Fasting respiratory quotient
Figure 2 depicts seasonal variation in the fasting RQ values of Japanese, Polish and Thai participants. One-factor (season) repeated measures analysis of the variance of the RQ values in the four seasons (Apr to May of 2008 to Jan to Feb of 2009) of Japanese participants showed that there was a significant seasonal variation in the fasting RQ values, (F (3, 69) = 4.957, P = 0.004). Post hoc multiple comparison tests indicated that the RQ values in Apr to May and Jul to Aug were significantly lower than in Jan to Feb (P = 0.043 and 0.033, respectively). The RQ value in Apr to May was not significantly different from those in Jul to Aug and Oct to Nov (P = 1.000 and P = 0.240, respectively). The RQ value in Oct to Nov was not significantly different from those in Jul to Aug and Jan to Feb (P = 0.193 and P = 1.000, respectively). In Polish participants, there was no significant seasonal variation in the fasting RQ values, (F (3, 87) = 0.666, P = 0.575). In addition, there was no significant seasonal variation in the fasting RQ values, (F (3, 78) = 0.331, P = 0.803) in Thai participants.
Percent body fat and body weight
Figure 3 shows seasonal variation in the percent body fat of Japanese, Polish and Thai participants. One-factor (season) repeated measures analysis of the variance of the percent body fat of Japanese participants showed that there was a significant seasonal variation in the percent body fat, (F (3, 69) = 5.787, P = 0.001). In addition, the post hoc multiple comparison indicated that the percent body fat in Jul to Aug was significantly lower than those in Apr to May (P = 0.002), Oct to Nov (P = 0.033) and Jan to Feb (P = 0.003). In Polish participants, there was a significant seasonal variation in the percent body fat, (F (3, 87) = 9.332, P < 0.0005). The post hoc multiple comparison indicated the percent body fat in Jul to Aug was significantly lower than those in Oct to Nov (P <0.0005) and Jan to Feb (P = 0.008). In Thai participants, there was a significant seasonal variation in the percent body fat, (F (3, 78) = 4.427, P = 0.006). Post hoc multiple comparison indicated that percent body fat in Jul to Aug was significantly lower than that in Oct to Nov (P = 0.042).

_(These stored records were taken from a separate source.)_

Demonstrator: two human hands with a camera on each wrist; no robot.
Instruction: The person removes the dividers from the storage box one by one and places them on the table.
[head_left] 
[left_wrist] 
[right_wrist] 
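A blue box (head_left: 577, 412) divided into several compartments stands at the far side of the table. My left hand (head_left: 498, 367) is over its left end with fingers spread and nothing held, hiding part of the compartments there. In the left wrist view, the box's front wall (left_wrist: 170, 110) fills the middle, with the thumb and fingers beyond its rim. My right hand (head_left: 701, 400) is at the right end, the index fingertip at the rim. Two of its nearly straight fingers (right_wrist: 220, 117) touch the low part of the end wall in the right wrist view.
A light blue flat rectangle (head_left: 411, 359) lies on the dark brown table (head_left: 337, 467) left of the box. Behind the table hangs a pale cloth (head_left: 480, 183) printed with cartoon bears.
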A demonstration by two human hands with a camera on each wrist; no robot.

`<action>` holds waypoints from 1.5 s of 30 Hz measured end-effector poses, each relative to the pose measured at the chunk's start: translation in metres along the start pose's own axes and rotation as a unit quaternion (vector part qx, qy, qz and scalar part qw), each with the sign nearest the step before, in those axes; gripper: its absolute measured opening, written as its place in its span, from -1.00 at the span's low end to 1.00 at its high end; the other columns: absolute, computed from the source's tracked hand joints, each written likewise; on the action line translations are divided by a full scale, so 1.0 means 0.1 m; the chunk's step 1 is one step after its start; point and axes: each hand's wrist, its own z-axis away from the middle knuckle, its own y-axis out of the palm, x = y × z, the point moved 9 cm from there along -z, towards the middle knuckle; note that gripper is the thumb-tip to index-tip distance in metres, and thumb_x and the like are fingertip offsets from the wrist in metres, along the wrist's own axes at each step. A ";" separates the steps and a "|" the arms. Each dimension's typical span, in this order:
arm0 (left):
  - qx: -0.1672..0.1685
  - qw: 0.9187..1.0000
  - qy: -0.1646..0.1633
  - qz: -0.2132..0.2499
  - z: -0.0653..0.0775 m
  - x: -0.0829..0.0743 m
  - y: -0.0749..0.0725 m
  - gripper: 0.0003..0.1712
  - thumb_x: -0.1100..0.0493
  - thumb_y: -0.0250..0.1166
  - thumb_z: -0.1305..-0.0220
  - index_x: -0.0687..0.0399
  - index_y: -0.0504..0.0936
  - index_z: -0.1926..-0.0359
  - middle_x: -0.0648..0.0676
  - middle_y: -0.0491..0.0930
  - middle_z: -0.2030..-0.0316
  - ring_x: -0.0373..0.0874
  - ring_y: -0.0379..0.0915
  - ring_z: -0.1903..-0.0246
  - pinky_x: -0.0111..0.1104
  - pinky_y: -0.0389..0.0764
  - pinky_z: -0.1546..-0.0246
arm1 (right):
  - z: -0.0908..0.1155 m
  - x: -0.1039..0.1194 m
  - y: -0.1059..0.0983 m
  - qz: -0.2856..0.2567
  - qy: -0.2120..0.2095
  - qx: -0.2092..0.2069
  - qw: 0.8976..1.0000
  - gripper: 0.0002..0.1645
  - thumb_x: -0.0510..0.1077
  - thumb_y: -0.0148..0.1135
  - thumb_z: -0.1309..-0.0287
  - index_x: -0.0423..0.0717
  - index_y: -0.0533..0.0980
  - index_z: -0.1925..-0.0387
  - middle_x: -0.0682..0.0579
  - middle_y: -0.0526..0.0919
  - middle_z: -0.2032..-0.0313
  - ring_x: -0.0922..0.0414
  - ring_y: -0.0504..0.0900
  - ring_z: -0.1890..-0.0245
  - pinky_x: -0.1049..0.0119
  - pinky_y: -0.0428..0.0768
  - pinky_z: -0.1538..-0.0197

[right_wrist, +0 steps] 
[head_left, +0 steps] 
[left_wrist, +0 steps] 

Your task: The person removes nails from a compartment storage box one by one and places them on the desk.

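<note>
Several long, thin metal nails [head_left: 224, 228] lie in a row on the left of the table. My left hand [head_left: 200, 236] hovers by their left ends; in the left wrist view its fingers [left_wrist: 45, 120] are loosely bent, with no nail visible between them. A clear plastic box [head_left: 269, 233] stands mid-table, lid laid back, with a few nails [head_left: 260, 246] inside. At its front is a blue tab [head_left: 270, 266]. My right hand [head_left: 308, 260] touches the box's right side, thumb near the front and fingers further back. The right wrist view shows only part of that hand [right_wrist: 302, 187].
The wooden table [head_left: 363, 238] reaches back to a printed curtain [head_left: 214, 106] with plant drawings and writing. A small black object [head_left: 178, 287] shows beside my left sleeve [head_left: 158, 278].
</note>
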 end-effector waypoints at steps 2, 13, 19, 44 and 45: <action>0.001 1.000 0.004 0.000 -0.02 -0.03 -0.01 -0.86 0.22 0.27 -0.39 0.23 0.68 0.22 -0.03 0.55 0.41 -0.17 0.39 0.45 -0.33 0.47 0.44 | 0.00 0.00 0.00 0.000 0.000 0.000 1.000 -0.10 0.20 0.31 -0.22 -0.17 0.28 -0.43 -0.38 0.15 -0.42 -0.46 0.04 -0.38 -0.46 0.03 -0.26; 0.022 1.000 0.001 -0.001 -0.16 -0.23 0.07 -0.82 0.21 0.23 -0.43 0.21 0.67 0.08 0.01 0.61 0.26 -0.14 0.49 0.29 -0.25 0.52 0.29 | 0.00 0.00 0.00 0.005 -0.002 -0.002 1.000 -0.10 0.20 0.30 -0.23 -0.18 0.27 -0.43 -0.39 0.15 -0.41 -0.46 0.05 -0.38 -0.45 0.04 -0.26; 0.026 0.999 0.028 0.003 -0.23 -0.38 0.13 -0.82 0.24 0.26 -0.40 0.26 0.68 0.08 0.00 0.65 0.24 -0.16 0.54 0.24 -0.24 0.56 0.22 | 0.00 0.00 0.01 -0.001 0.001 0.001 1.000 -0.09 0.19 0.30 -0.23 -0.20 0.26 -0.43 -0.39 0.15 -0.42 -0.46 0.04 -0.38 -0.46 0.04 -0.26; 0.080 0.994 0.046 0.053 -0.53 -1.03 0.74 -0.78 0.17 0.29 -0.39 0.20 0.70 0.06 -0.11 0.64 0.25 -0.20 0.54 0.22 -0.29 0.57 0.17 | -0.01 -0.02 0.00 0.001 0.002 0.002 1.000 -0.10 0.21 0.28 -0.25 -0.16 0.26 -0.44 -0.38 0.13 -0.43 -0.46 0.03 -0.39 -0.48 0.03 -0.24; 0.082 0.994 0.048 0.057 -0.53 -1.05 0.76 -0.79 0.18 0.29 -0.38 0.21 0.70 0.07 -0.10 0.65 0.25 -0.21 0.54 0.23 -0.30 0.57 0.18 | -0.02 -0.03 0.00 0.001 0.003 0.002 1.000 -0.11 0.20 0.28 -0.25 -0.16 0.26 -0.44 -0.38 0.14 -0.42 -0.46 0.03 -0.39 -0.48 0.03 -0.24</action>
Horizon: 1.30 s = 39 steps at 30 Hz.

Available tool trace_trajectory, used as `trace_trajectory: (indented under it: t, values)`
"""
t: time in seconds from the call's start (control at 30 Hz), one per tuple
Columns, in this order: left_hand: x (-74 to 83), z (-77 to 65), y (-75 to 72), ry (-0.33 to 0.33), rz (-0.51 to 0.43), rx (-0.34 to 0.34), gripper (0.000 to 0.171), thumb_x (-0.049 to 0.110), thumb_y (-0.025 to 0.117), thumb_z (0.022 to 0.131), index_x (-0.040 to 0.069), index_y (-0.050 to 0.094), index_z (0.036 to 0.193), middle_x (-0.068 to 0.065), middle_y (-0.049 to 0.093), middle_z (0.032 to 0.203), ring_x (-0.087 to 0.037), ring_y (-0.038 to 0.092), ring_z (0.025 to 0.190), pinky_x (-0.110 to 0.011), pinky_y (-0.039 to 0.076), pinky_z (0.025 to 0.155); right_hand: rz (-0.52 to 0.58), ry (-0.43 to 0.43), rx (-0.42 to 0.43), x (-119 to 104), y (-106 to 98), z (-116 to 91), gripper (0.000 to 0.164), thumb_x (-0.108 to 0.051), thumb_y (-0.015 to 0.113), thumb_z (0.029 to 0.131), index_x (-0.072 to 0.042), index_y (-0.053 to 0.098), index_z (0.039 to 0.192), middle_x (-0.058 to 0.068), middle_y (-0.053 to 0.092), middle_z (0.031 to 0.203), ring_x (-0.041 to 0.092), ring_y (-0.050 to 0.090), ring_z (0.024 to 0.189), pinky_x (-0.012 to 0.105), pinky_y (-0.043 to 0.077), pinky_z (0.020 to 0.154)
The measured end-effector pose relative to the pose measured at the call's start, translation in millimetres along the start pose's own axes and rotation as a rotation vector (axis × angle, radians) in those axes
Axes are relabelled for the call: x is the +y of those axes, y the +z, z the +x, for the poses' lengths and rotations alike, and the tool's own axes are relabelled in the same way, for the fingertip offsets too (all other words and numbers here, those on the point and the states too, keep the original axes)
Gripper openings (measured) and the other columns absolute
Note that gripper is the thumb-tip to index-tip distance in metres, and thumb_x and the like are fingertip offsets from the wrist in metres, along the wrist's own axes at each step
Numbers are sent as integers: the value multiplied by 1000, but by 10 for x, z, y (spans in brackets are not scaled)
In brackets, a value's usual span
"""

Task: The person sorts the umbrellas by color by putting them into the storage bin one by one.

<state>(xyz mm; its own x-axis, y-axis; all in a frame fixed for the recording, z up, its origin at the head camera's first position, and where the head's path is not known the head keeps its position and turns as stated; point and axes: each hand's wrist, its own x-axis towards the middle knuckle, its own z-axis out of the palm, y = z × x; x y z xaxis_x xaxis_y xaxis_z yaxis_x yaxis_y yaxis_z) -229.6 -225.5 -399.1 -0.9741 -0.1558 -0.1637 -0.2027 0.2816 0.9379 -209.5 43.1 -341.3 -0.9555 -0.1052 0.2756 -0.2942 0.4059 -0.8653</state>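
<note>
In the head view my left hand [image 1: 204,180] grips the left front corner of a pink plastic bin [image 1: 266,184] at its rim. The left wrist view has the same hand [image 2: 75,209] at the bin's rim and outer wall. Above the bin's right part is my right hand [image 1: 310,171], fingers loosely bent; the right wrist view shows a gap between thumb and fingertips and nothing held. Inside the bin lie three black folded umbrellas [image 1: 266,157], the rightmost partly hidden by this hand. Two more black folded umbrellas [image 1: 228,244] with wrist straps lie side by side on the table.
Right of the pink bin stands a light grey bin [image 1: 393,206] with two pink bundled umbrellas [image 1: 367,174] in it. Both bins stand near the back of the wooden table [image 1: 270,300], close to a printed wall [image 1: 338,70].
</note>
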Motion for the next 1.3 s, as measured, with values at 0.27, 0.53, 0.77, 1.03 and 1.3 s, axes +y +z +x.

In Table 4, we summarize seasonal variation in the body weight of Japanese, Polish and Thai participants. One-factor (season) repeated measures analysis of the variance of body weight of Japanese participants indicated that there was no significant seasonal change (F (3, 69) = 2.029, P = 0.118). In Polish participants, there was a significant seasonal variation in body weight, (F (3, 87) = 4.072, P = 0.009). The post hoc multiple comparisons showed body weight in Jul to Aug was significantly lower than that in Oct to Nov (P = 0.010). In Thai participants, there was no significant seasonal variation in body weight, (F (3, 78) = 1.193, P = 0.318).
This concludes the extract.